EXERCISE REQUIREMENTS: For every line below, restate it exactly and drop the images.

COLLECTED DATA:
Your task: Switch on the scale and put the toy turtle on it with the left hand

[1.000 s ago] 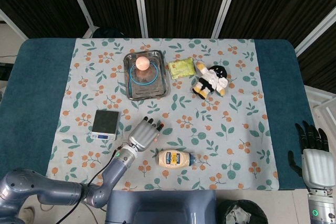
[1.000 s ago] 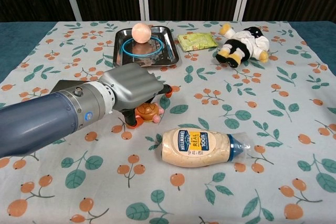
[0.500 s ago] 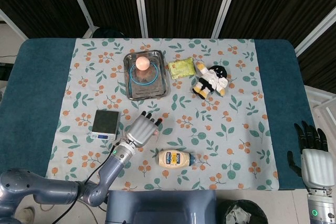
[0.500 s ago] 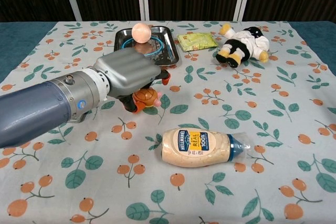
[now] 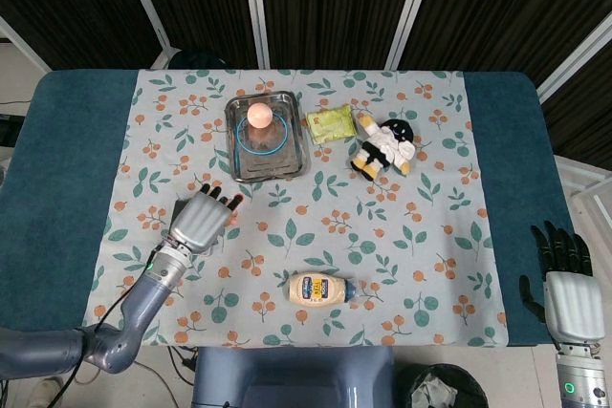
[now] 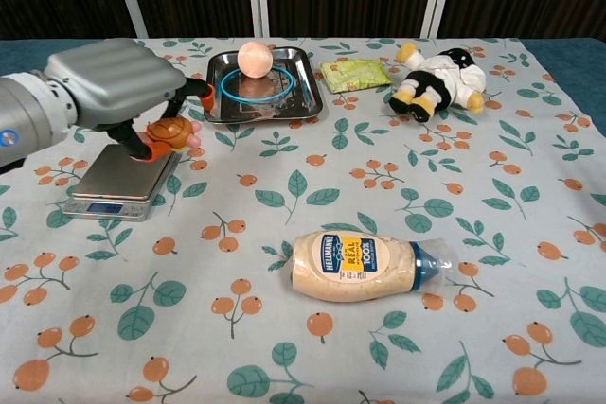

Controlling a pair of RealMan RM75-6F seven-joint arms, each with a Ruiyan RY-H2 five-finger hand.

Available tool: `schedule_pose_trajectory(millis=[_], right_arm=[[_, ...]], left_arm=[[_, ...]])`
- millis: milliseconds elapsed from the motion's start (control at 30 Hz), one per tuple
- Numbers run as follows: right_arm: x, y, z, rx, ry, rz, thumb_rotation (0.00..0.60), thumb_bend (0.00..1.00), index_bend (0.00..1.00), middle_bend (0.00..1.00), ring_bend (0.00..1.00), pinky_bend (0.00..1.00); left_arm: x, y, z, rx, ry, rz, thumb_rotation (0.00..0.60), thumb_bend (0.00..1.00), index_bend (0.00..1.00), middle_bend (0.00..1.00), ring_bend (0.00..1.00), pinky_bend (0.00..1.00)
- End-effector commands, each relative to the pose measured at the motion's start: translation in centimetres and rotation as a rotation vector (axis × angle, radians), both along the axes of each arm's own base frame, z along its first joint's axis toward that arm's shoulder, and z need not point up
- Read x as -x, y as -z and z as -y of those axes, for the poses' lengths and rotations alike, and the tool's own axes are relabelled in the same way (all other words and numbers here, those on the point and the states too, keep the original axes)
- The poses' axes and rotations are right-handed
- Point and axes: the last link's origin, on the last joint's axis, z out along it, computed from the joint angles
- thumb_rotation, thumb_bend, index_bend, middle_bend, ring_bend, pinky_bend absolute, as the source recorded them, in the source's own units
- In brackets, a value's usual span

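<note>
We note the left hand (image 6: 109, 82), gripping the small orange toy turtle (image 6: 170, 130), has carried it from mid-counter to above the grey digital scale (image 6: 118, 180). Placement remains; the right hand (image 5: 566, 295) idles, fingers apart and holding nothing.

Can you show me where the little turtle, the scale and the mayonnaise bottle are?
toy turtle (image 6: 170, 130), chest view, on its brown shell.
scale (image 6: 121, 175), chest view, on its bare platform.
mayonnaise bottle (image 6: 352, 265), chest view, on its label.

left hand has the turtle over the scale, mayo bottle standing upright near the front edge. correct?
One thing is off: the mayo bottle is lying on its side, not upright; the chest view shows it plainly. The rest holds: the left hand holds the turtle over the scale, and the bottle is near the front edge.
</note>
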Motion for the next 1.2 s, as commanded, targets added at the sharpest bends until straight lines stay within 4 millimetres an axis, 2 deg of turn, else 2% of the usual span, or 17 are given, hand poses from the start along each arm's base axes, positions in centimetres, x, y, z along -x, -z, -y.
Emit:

RESULT OF THIS TASK:
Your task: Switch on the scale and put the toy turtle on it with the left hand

[1.000 s ago] 
[1.000 s ago] 
[0.500 s ago] 
[0.500 s ago] 
[now] 
[now] 

Controlling a pair of RealMan RM75-6F seven-joint arms, each with a Ruiyan RY-H2 five-finger hand.

Available tool: `schedule_pose_trajectory(millis=[_], right_arm=[[_, ...]], left_arm=[[_, ...]])`
- millis: milliseconds elapsed from the motion's start (control at 30 Hz), one per tuple
- Numbers run as follows: right_arm: x, y, z, rx, ry, rz, thumb_rotation (0.00..0.60), thumb_bend (0.00..1.00), index_bend (0.00..1.00), middle_bend (0.00..1.00), ring_bend (0.00..1.00), pinky_bend (0.00..1.00); left_arm: x, y, z, rx, ry, rz, thumb_rotation (0.00..0.60), thumb_bend (0.00..1.00), index_bend (0.00..1.00), middle_bend (0.00..1.00), ring_bend (0.00..1.00), pinky_bend (0.00..1.00)
- End-effector commands, each relative to the pose measured at the motion's start: translation in centimetres and rotation as a rotation vector (axis × angle, radians), both along the axes of each arm's own base frame, z along its first joint's axis toward that arm's shoulder, and z need not point up
- Read x as -x, y as -z and z as -y of those axes, for the poses' lengths and rotations alike, and the tool's own axes are relabelled in the same way (all other words and numbers here, those on the point and the states too, keep the original axes)
- The poses' axes and rotations are right-handed
- Point and axes: the last link's origin, on the last joint's axis, z out along it, computed from the joint angles
- thumb_rotation, thumb_bend, index_bend, middle_bend, ring_bend, pinky_bend absolute, as the source recorded them, in the source's own units
- In brackets, a value's usual span

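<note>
We note the left hand (image 6: 109, 82), gripping the small orange toy turtle (image 6: 170, 130), has carried it from mid-counter to above the grey digital scale (image 6: 118, 180). Placement remains; the right hand (image 5: 566, 295) idles, fingers apart and holding nothing.

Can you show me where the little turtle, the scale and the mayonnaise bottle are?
toy turtle (image 6: 170, 130), chest view, on its brown shell.
scale (image 6: 121, 175), chest view, on its bare platform.
mayonnaise bottle (image 6: 352, 265), chest view, on its label.

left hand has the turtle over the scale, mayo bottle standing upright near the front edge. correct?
One thing is off: the mayo bottle is lying on its side, not upright; the chest view shows it plainly. The rest holds: the left hand holds the turtle over the scale, and the bottle is near the front edge.
</note>
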Motion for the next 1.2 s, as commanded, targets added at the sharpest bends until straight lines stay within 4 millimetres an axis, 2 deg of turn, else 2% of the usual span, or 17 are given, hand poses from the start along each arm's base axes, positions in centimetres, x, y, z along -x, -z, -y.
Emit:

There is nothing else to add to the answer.